Imágenes de los agrestes e inmaculados paisajes de Gales se presentaron ante la imaginación de Owen, pero no podía negarse la solicitud de su pupilo; apartó de su mente la intención de pasar el verano haciendo excursiones por Snowdonia, y asintió.

Muy bien. Pero si las cosas se ponen feas, no me quedaré para que me pillen en medio. Ser tu tutor ha sido una bendición para mí, Charlie, y no me atrevo a correr el riesgo de ofender a ningún miembro de tu familia.

Charlie sonrió con un gesto de agradecimiento.

– ¡Trato hecho, Owen! Lo único que tienes que hacer es dejarme que pague todos los viajes que hagamos. ¿Me lo prometes?

– Con mucho gusto. Si debo hacer caso a mis padres, cada libra que me sobre debe volar a casa. Tenemos que preparar la dote para Gwyneth.

– ¡Ah!, ¿sí? ¿El mozo es un buen partido?

– Magnífico.

– Me parece completamente estúpido que una chica tenga que aportar una dote cuando su prometido es un partido magnífico -dijo Charlie con gesto malévolo.

– Suscribo lo que dices, pero así es la cosa, pese a todo. Con tres chicas a las que hay que casar, mi padre debe apresurarse y hacer todo lo posible para prepararles la dote. Morfydd acaba la escuela el año que viene.

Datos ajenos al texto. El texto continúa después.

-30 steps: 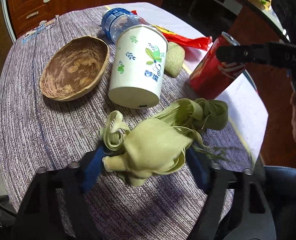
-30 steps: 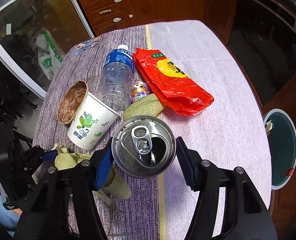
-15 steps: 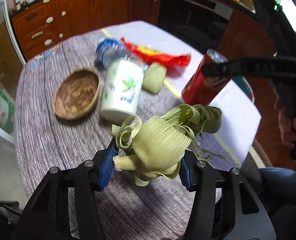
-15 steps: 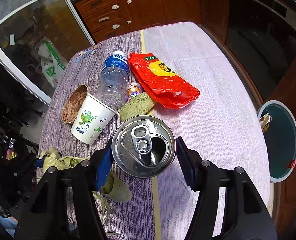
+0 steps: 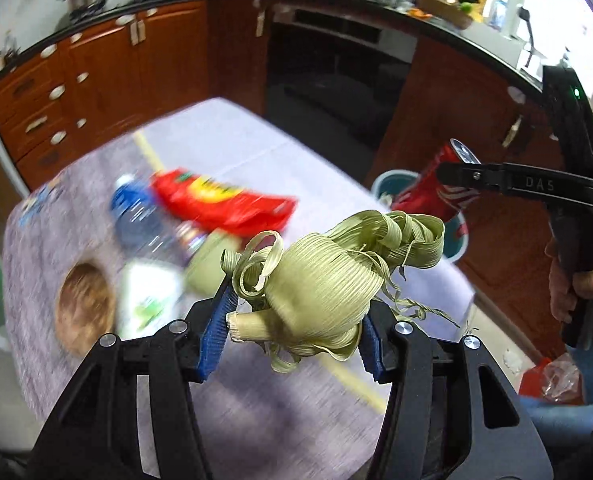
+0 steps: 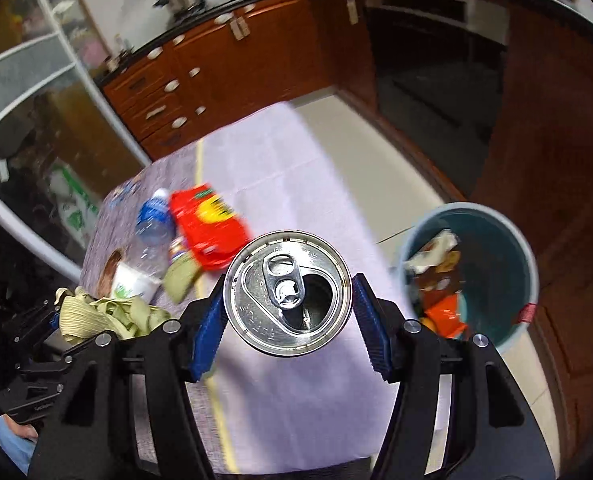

En otros tiempos, el buen juicio innato de Elizabeth habría impedido que se confiara a una persona tan poco adecuada como su hijo, cuyos sentimientos eran tan apasionados como sensibles. En fin, apartó sus prevenciones: ¡tenía que contárselo a alguien! Jane estaba casi enferma y, además, un tanto abatida; Charles se había ido a Jamaica con previsión de pasar allí un año y la había dejado sola. Sus posesiones en aquella idílica isla eran enormes, y dependía demasiado del trabajo de los esclavos para permitir la emancipación de éstos después de que los negros hubieran trabajado sus plantaciones durante determinado número de años; eso decía el señor Bingley. Cuando Jane supo que su marido poseía varios cientos de esclavos, se había sentido horrorizada, y le hizo prometer que los liberaría en cuanto le fuera posible. Que trabajaran para él en calidad de hombres libres: así sería más honroso. Así pues, él se había visto obligado a comunicarle, amablemente, que aquellos esclavos se negaban a trabajar para él una vez que los liberaban. Y, desde luego, no conseguía explicarse por qué. Jane no tenía ni idea de cuáles eran las condiciones en que vivían los esclavos en las plantaciones de azúcar en las Indias Occidentales, y no lo hubiera creído si él se hubiera atrevido a contárselo. Palizas, cadenas y raciones miserables de alimento eran ideas tan alejadas de la comprensión de Jane que se habría hundido ante la simple idea de que su amado Charles era quien las ordenaba. Y si Jane no lo sabía, no lo sentiría: ése era el lema de Charles Bingley.